# Xen Dom0 crashes regularlay since Kernel 2.6.18-xen-r12

## rfolkerts

Hi,

in December we updated our Gentoo-Xen Dom0-Machine; amongst these Updates was the latest Xen 3.3.0.

After this Update we booted the "old" 2.6.21-Xen Kernel. It did (and does) boot fine but after running a few minutes the System loses Network; there is no message in /var/log/messages or dmesg, but neither the Hypervisor nor it's DomUs can be reached (ping, ssh). We also were unable to compile the 2.6.21, as there seems to be a Problem with installed Header-Files.

No Problem, as the 2.6.21 was "deprecated" we choose the 2.6.18 (r12) which compiled and booted 1a.

Unfortunately, since then this machine crashes every few days (see below for stack trace).

We tried to update world to a more recent GCC, following the Gentoo Documentation (from 3.4.6 to i686-pc-linux-gnu-4.1.2) -- but that didn't help.

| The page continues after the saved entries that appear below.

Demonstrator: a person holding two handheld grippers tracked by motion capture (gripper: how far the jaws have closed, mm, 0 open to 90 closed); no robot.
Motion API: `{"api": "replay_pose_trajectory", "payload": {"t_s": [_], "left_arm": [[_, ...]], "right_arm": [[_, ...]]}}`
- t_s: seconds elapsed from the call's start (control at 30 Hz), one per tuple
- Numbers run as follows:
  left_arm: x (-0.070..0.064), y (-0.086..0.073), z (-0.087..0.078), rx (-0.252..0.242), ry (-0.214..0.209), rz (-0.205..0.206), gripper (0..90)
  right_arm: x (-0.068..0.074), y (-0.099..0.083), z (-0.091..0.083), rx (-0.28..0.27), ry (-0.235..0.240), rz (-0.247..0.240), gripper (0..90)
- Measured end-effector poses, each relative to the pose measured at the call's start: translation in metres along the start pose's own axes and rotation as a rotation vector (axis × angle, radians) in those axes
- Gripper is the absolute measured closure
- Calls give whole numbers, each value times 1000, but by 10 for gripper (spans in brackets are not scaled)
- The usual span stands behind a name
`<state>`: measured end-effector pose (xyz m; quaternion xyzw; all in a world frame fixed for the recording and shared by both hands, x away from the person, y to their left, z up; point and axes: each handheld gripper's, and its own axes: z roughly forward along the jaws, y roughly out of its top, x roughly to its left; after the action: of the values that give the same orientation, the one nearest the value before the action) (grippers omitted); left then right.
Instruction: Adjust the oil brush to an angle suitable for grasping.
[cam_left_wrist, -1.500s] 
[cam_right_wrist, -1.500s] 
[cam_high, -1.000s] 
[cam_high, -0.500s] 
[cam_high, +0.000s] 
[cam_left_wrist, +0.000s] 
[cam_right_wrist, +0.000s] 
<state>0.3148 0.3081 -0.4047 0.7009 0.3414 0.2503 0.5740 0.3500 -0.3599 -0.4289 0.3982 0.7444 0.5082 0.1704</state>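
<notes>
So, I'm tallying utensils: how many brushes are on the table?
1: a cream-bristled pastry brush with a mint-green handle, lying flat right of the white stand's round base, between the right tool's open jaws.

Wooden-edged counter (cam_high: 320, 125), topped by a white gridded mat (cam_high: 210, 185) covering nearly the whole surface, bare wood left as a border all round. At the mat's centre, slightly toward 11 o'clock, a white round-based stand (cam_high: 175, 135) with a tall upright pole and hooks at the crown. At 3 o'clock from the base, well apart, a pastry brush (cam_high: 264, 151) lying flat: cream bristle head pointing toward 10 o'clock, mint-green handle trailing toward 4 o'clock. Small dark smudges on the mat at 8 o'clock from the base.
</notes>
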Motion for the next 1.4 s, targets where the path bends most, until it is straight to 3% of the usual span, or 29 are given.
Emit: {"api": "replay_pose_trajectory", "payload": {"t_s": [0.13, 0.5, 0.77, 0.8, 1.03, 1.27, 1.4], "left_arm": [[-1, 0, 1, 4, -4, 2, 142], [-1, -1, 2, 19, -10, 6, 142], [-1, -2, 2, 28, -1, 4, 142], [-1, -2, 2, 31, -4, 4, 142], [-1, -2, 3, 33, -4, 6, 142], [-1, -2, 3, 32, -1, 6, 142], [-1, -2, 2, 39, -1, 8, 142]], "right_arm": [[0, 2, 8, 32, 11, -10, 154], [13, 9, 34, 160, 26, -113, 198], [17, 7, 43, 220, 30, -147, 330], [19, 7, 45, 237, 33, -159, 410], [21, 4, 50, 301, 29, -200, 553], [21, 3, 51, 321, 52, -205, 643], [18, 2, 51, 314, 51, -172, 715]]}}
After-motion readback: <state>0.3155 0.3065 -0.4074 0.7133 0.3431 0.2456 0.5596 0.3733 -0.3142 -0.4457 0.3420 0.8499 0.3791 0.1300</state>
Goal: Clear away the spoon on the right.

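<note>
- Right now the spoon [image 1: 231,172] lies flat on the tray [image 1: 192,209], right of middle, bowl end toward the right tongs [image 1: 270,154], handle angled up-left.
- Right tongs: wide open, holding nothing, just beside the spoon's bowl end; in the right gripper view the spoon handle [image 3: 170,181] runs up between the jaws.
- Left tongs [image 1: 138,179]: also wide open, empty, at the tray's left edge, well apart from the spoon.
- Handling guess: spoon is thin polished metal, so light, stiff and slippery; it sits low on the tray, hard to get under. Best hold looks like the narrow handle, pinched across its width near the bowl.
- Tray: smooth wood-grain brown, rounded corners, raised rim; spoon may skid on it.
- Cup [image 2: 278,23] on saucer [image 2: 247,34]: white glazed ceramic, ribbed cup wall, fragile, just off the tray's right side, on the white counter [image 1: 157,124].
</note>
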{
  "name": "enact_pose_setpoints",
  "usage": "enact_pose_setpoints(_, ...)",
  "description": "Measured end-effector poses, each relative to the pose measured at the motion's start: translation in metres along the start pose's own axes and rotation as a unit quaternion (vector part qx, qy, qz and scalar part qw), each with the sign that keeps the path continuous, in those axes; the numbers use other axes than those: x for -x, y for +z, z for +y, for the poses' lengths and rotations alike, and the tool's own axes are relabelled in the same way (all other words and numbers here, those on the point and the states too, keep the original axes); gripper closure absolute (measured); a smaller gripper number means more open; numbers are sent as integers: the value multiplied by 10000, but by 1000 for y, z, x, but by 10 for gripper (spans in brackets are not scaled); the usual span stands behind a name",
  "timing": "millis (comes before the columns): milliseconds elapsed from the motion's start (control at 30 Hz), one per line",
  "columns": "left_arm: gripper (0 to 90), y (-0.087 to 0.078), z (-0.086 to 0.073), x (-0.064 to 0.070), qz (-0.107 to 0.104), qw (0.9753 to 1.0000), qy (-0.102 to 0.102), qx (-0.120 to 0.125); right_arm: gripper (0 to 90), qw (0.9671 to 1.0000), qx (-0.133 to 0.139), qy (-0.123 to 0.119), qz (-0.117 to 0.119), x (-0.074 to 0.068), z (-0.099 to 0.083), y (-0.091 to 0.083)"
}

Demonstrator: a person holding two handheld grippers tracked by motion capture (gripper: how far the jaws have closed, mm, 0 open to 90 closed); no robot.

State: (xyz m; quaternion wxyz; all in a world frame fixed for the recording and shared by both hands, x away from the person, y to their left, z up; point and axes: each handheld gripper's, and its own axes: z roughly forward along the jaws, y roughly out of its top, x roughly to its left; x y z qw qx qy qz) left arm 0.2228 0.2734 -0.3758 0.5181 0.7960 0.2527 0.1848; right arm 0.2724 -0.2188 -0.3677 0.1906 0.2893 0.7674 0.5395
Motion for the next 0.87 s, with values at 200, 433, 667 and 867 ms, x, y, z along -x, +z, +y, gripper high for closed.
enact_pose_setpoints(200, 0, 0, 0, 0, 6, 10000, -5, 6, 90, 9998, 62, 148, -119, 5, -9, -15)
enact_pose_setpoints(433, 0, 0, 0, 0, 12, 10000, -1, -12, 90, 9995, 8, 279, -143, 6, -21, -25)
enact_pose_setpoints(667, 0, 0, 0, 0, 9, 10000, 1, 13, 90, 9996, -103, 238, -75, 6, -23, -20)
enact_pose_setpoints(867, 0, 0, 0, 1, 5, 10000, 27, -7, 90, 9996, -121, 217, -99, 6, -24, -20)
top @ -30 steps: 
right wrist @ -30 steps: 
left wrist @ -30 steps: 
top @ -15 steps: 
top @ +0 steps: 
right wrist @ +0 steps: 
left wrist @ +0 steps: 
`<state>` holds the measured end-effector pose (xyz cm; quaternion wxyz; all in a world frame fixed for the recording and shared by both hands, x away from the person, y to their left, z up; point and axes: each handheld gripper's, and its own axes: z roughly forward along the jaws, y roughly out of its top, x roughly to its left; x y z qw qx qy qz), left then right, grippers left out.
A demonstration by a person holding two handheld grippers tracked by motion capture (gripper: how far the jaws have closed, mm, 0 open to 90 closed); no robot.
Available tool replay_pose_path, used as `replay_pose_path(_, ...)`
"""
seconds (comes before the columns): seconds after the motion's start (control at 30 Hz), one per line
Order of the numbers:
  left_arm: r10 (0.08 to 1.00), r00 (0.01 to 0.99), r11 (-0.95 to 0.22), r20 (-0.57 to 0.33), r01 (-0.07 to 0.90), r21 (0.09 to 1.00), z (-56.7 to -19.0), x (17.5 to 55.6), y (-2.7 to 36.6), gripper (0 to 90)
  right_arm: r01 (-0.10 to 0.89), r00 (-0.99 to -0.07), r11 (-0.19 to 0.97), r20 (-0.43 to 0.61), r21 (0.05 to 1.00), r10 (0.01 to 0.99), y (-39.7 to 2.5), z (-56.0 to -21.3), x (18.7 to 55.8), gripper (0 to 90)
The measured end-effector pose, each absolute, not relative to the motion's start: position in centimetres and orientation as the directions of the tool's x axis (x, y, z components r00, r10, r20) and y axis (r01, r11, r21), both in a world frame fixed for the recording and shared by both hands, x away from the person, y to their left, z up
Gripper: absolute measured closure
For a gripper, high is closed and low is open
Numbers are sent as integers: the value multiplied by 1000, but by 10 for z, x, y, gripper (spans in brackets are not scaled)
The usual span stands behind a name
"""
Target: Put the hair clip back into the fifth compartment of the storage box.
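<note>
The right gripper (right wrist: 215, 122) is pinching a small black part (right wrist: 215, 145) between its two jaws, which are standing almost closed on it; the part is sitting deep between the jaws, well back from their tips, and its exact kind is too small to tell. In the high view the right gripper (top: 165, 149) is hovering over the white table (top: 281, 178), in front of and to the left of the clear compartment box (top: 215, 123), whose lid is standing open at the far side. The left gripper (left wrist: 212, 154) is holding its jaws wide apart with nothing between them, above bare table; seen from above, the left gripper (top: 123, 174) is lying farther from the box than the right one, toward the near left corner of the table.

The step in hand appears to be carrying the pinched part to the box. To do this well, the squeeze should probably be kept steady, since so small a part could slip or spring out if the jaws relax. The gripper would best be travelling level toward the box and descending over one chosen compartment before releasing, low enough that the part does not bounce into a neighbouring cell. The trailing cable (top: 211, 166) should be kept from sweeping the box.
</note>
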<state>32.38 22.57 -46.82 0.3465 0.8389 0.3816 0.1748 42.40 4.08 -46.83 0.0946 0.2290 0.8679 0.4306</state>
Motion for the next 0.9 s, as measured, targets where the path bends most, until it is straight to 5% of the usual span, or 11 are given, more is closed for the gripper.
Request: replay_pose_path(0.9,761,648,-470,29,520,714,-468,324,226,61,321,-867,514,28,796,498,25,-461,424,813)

Next we searched for the "swiotlb_map_sg" Crash-Point in the Net and found several references. The hints there where to add a "swiotlb=n" Kernel-Parameter.

From what we understand this Parameter controls the size of a Table that's being used by the Code for use as DMA Buffer.

However, we didn't find a "rule" explaining what value to use under which conditions.

So, we added "swiotlb=512".

(On a Novell-Site were hints that asked to set to 2, in some Forums/MailingLists people reported to have set it up to 4096).

However, the Problem still occurs.

Now, before we blindly set "swiotlb" to some unrealistic Values, does someone have a hint on what might be going on there? The System did run 1a rock-solid with Kernel 2.6.21, so I hope to get it somewhat stable again...

The System is a 16G Dual Xeon-Server with Intel MB (unfortunately) still running x86 w. PAE (we didn't change that sine we started with Xen 3.0 several Years ago, it definitely should be updated to x64 -- however, before that step it should just ran stable again). Disks are connected via a 3Ware 9550SX Controller. The System hosts 14 DomUs running x86/PAE Linux. It also runs a NFS-Server for sharing Data between the DomUs which these mount.

We didn't change enything re. this setup, i.e. this System "as is" just with older "world" ran 2a with Kernel 2.6.21.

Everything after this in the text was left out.